Predictive storage control for a class of power conversion systems

This paper discusses the synthesis of a predictive controller for storage problems in power conversion systems. The control algorithm is based on solving an optimization problem, to optimally schedule the power stored in a storage device so the total efficiency of the system, in which the storage device is embedded, is improved. The model employed in the controller is power-based, including losses for the main components of the system.

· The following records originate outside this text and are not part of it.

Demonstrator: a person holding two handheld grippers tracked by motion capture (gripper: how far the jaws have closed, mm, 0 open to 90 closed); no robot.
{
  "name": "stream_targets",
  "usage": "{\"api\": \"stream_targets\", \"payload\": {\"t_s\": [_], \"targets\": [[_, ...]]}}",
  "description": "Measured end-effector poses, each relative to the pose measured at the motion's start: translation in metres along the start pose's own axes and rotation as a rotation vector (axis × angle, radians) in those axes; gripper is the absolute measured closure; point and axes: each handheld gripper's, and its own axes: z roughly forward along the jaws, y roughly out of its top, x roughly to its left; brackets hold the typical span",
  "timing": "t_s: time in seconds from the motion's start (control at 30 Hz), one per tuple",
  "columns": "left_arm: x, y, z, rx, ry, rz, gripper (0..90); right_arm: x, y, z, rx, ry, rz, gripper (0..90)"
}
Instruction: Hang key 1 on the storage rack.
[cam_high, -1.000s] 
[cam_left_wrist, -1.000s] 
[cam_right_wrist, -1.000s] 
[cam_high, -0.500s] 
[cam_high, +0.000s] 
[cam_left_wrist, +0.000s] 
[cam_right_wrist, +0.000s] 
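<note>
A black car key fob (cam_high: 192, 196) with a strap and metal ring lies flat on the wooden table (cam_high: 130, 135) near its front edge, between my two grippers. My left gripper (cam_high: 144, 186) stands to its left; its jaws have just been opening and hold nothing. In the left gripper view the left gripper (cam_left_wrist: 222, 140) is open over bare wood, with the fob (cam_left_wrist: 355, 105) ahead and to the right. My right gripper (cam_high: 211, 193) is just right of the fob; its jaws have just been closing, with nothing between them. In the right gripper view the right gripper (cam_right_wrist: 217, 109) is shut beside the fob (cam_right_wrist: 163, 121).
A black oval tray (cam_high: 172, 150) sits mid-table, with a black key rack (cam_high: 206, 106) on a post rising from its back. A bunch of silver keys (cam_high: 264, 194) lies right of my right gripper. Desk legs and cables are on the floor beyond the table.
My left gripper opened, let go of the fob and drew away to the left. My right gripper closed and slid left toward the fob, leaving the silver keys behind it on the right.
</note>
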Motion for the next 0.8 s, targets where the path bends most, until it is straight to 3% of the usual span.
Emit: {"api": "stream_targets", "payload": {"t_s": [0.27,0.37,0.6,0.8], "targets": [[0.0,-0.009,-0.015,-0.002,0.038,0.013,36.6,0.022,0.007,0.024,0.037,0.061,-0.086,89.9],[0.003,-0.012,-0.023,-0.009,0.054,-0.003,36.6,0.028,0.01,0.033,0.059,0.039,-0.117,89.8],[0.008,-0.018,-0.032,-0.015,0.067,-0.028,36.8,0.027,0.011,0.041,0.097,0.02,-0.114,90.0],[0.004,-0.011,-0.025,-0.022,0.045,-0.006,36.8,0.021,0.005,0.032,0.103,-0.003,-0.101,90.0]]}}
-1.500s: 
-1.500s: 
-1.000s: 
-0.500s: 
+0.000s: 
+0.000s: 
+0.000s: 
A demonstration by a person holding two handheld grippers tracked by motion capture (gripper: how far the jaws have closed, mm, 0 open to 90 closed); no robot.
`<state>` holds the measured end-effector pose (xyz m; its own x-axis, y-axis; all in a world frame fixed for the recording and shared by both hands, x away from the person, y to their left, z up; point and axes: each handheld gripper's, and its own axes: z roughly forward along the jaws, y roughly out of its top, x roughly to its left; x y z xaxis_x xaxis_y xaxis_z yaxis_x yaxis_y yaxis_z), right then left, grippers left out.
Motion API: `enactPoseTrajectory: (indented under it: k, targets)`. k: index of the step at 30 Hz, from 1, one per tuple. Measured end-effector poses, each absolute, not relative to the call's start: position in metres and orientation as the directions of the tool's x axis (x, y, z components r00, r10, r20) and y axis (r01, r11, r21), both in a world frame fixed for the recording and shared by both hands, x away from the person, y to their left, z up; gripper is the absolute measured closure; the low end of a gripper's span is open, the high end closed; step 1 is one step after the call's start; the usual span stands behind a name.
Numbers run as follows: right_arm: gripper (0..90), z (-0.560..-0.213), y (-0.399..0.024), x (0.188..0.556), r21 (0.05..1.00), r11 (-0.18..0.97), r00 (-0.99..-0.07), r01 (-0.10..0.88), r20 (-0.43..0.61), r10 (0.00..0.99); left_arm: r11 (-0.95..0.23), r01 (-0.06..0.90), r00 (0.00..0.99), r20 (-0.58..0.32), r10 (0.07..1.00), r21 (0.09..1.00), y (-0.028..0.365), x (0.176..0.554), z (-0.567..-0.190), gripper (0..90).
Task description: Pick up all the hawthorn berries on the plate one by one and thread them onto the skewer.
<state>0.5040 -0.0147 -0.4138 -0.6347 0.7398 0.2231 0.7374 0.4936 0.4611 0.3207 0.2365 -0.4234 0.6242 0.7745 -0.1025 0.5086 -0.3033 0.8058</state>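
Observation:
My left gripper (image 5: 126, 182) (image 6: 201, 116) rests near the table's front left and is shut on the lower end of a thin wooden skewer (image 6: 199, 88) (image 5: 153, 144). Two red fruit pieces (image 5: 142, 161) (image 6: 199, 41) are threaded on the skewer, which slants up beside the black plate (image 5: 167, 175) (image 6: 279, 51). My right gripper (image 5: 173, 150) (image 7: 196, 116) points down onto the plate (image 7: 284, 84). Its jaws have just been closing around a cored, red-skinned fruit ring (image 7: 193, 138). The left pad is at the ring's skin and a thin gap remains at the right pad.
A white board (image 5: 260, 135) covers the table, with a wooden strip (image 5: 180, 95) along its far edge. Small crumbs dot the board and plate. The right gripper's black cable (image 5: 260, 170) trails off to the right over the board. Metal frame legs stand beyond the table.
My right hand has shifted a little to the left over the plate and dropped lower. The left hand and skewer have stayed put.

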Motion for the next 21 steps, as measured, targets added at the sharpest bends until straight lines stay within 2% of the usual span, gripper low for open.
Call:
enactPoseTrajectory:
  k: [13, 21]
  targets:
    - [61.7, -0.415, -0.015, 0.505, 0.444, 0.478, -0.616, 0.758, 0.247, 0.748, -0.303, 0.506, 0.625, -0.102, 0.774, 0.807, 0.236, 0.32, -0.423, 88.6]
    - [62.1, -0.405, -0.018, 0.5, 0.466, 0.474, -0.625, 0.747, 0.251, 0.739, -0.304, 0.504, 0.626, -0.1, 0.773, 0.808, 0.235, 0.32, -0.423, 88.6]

The losses are modeled by quadratic, linear, and piecewise linear relations. In general the systems for which this approach is applicable will consist of a primary power converter that converts primary power (chemical) to secondary power (mechanical), e.g., for propulsion, but also has a power take-off for a secondary power converter that converts secondary power to tertiary power (electrical) to fulfill the needs of tertiary power users. When using a device to store tertiary power, the actuation of this device can be scheduled to minimize the consumption of primary power. To compute this schedule we formulate and solve a standard QP problem. Piecewise linear relations are handled by embedding in a larger design space. We show that this approach can be effective, because the efficiencies of the converters depend on their workloads. Taking advantage of sweet spots in the efficiency characteristics may improve the total efficiency, depending on the characteristics of the storage device. The storage device achieves these savings by decoupling the consumption of and conversion to tertiary power. It appears that a reduction of the primary power that is used to generate tertiary power is achievable in the application presented. This reduction is determined by the efficiency characteristics of converters and storage device, and by the workloads foreseen. The horizon of the predictive controller has to be large enough to detect possible sweet spots, and therefore will depend largely on the characteristic of the signals that determine the workloads. It is possible to pose the problem so the required horizon is very small.